Without the pictures, set down every record below exactly as it reads.

— Provided data —
-- -- --
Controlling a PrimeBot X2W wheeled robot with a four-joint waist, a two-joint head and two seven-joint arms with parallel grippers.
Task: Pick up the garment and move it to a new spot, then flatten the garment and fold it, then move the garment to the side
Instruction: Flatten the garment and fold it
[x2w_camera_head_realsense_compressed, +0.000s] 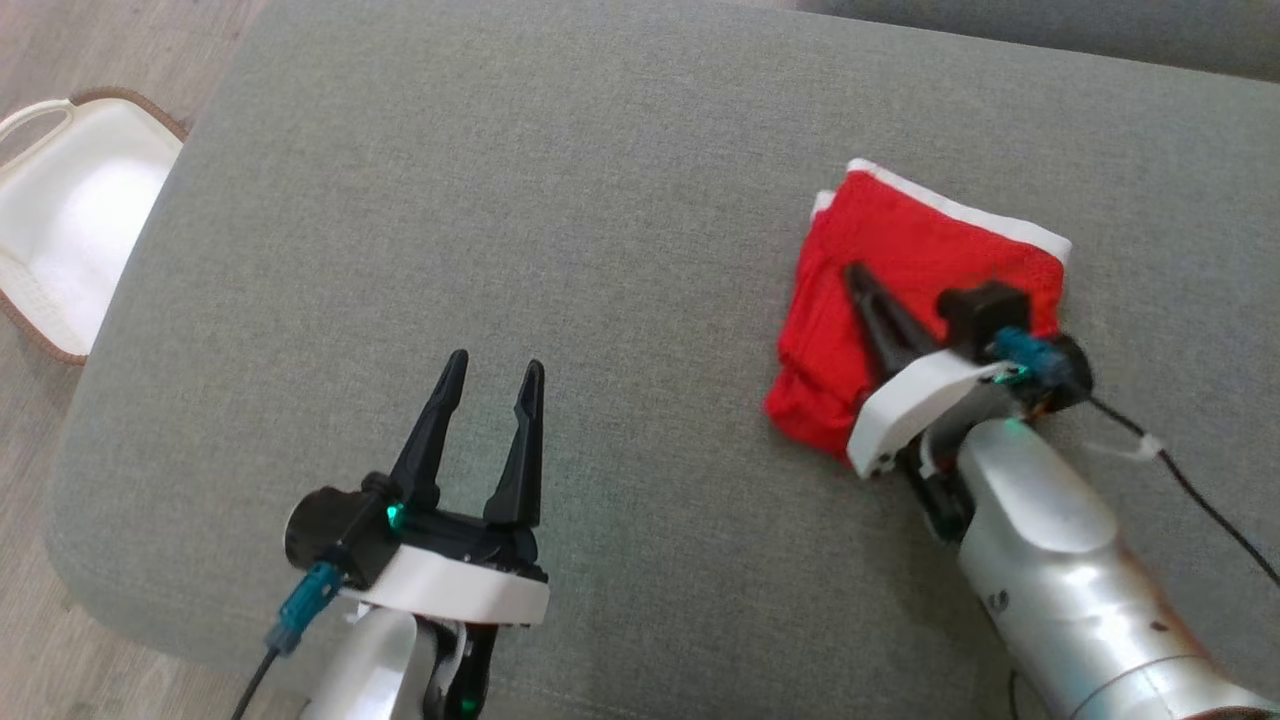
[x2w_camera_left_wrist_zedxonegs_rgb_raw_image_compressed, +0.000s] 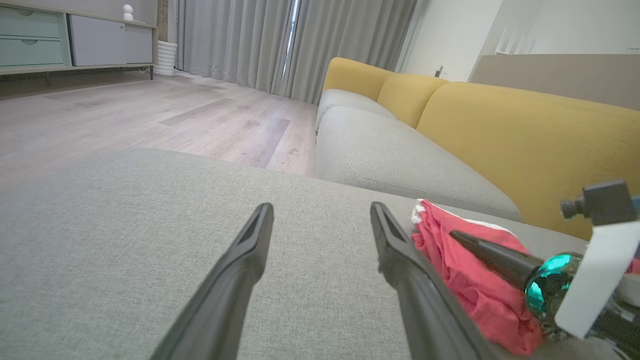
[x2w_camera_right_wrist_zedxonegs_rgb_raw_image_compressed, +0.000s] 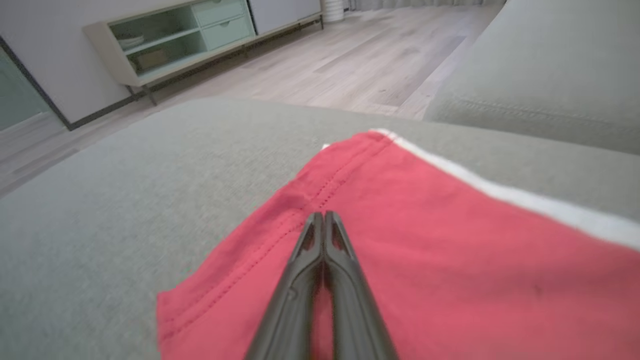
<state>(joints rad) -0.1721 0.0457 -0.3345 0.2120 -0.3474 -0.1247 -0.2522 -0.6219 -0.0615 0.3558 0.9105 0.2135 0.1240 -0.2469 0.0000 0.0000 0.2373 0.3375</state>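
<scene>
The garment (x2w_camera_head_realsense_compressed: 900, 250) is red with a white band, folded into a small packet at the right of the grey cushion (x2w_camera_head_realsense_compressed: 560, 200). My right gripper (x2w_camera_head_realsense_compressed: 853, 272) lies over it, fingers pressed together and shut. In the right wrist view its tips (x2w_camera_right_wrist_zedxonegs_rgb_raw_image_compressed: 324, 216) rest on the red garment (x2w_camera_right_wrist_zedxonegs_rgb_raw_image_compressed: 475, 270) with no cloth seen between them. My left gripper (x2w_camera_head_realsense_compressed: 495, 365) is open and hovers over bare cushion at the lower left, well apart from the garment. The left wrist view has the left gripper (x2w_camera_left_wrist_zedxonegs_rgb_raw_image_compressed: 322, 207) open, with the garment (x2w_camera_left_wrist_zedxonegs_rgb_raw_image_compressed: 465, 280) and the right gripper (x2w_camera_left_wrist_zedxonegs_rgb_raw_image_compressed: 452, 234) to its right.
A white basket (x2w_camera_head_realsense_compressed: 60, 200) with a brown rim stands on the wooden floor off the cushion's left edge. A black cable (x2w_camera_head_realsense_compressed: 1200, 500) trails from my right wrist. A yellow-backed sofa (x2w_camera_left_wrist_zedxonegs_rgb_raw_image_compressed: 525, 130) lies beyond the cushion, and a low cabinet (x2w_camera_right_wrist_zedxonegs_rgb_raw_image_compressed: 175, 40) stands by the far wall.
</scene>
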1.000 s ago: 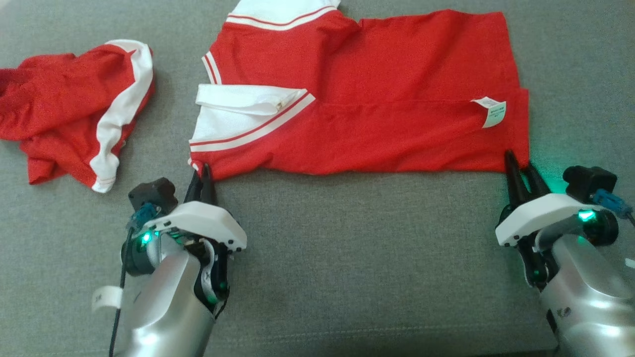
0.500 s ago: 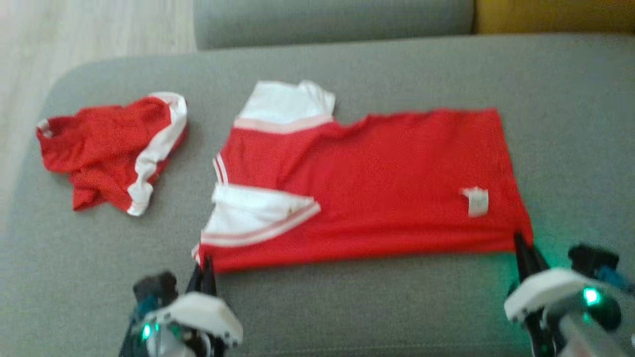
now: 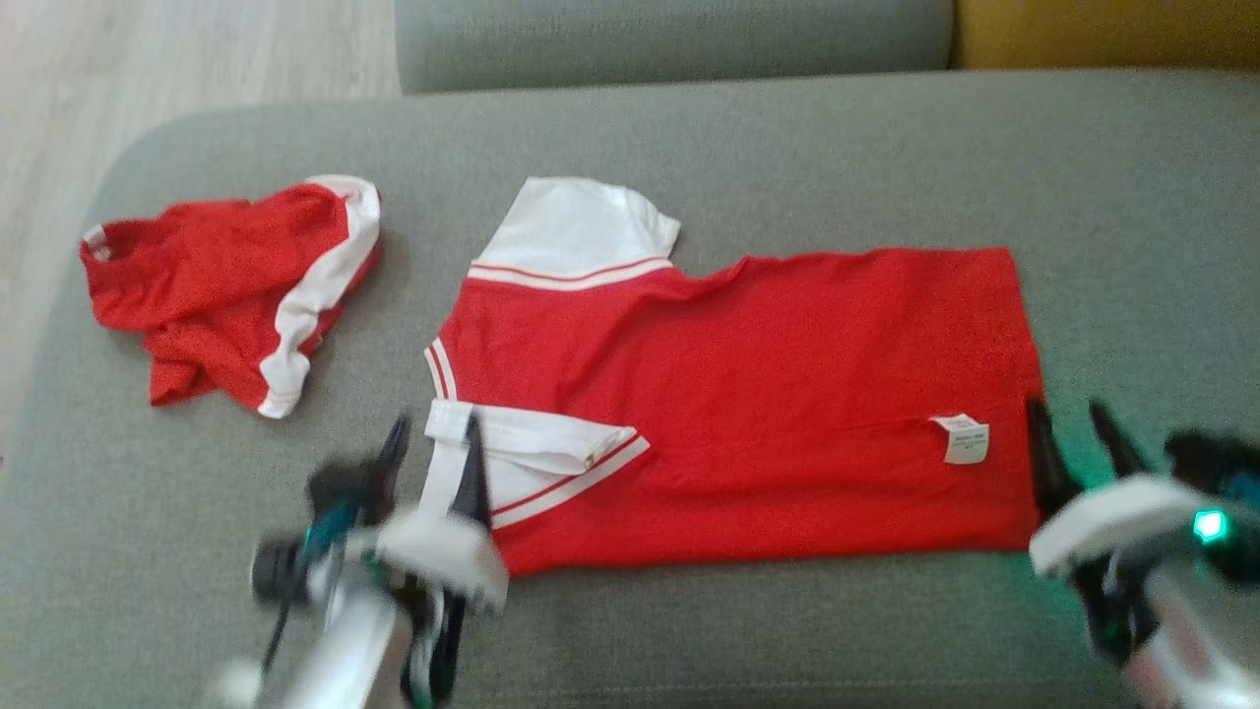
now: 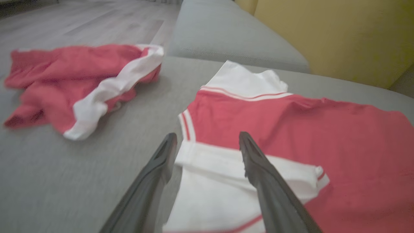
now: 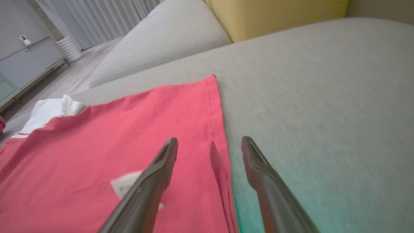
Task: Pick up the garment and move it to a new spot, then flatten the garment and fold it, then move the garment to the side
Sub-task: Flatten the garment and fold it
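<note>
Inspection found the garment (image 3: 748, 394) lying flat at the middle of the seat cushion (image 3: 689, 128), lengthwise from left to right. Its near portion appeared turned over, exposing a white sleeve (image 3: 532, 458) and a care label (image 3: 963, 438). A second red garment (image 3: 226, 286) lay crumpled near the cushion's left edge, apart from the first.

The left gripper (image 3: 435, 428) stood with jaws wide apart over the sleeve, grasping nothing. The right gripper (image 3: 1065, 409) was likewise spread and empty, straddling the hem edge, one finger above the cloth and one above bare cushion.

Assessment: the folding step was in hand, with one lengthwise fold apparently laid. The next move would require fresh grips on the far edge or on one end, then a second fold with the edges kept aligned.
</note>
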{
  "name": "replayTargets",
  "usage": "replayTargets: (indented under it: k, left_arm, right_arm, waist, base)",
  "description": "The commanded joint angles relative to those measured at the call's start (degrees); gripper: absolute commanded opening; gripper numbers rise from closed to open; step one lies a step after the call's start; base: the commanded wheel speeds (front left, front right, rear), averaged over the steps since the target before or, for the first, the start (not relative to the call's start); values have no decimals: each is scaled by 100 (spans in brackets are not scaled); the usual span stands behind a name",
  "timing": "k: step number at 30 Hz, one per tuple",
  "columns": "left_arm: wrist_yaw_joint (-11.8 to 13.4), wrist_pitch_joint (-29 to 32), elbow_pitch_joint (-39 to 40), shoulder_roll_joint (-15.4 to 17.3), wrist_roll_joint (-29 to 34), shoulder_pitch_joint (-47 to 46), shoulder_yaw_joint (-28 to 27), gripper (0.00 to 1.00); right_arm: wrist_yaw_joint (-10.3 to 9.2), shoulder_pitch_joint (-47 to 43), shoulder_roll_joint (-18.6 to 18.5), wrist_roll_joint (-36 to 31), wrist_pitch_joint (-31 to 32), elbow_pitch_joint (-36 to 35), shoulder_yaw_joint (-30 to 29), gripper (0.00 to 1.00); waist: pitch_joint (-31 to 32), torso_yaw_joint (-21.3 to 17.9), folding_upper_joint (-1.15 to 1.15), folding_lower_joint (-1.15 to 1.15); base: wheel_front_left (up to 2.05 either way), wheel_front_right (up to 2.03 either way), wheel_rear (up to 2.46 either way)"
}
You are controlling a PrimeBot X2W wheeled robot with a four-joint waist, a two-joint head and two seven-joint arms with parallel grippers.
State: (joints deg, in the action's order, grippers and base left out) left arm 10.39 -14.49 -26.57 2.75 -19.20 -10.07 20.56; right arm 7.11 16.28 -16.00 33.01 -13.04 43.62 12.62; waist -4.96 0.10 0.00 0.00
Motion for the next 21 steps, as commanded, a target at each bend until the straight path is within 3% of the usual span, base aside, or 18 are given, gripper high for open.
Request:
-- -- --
— Answer box —
Controlling a PrimeBot X2W wheeled robot with a four-joint waist, a two-joint head and two seven-joint arms with parallel grippers.
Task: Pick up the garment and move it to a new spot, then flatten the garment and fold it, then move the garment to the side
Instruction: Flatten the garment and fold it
[x2w_camera_head_realsense_compressed, +0.000s] 
[x2w_camera_left_wrist_zedxonegs_rgb_raw_image_compressed, +0.000s] 
[x2w_camera_right_wrist_zedxonegs_rgb_raw_image_compressed, +0.000s] 
<state>(joints rad) -0.1721 0.0457 -0.3345 0.2120 -0.3474 -0.1247 -0.2522 -0.6219 -0.0615 0.3558 0.9105 0.2135 0.1240 -0.2469 0.0000 0.0000 0.2373 0.3375</state>
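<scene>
The garment (x2w_camera_head_realsense_compressed: 900, 250) is red with a white band, folded into a small packet at the right of the grey cushion (x2w_camera_head_realsense_compressed: 560, 200). My right gripper (x2w_camera_head_realsense_compressed: 853, 272) lies over it, fingers pressed together and shut. In the right wrist view its tips (x2w_camera_right_wrist_zedxonegs_rgb_raw_image_compressed: 324, 216) rest on the red garment (x2w_camera_right_wrist_zedxonegs_rgb_raw_image_compressed: 475, 270) with no cloth seen between them. My left gripper (x2w_camera_head_realsense_compressed: 495, 365) is open and hovers over bare cushion at the lower left, well apart from the garment. The left wrist view has the left gripper (x2w_camera_left_wrist_zedxonegs_rgb_raw_image_compressed: 322, 207) open, with the garment (x2w_camera_left_wrist_zedxonegs_rgb_raw_image_compressed: 465, 280) and the right gripper (x2w_camera_left_wrist_zedxonegs_rgb_raw_image_compressed: 452, 234) to its right.
A white basket (x2w_camera_head_realsense_compressed: 60, 200) with a brown rim stands on the wooden floor off the cushion's left edge. A black cable (x2w_camera_head_realsense_compressed: 1200, 500) trails from my right wrist. A yellow-backed sofa (x2w_camera_left_wrist_zedxonegs_rgb_raw_image_compressed: 525, 130) lies beyond the cushion, and a low cabinet (x2w_camera_right_wrist_zedxonegs_rgb_raw_image_compressed: 175, 40) stands by the far wall.
</scene>
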1.000 s ago: 
0.500 s ago: 
now: 
now: 
now: 
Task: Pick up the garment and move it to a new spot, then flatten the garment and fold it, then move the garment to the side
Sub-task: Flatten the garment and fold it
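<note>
Inspection found the garment (image 3: 748, 394) lying flat at the middle of the seat cushion (image 3: 689, 128), lengthwise from left to right. Its near portion appeared turned over, exposing a white sleeve (image 3: 532, 458) and a care label (image 3: 963, 438). A second red garment (image 3: 226, 286) lay crumpled near the cushion's left edge, apart from the first.

The left gripper (image 3: 435, 428) stood with jaws wide apart over the sleeve, grasping nothing. The right gripper (image 3: 1065, 409) was likewise spread and empty, straddling the hem edge, one finger above the cloth and one above bare cushion.

Assessment: the folding step was in hand, with one lengthwise fold apparently laid. The next move would require fresh grips on the far edge or on one end, then a second fold with the edges kept aligned.
</note>
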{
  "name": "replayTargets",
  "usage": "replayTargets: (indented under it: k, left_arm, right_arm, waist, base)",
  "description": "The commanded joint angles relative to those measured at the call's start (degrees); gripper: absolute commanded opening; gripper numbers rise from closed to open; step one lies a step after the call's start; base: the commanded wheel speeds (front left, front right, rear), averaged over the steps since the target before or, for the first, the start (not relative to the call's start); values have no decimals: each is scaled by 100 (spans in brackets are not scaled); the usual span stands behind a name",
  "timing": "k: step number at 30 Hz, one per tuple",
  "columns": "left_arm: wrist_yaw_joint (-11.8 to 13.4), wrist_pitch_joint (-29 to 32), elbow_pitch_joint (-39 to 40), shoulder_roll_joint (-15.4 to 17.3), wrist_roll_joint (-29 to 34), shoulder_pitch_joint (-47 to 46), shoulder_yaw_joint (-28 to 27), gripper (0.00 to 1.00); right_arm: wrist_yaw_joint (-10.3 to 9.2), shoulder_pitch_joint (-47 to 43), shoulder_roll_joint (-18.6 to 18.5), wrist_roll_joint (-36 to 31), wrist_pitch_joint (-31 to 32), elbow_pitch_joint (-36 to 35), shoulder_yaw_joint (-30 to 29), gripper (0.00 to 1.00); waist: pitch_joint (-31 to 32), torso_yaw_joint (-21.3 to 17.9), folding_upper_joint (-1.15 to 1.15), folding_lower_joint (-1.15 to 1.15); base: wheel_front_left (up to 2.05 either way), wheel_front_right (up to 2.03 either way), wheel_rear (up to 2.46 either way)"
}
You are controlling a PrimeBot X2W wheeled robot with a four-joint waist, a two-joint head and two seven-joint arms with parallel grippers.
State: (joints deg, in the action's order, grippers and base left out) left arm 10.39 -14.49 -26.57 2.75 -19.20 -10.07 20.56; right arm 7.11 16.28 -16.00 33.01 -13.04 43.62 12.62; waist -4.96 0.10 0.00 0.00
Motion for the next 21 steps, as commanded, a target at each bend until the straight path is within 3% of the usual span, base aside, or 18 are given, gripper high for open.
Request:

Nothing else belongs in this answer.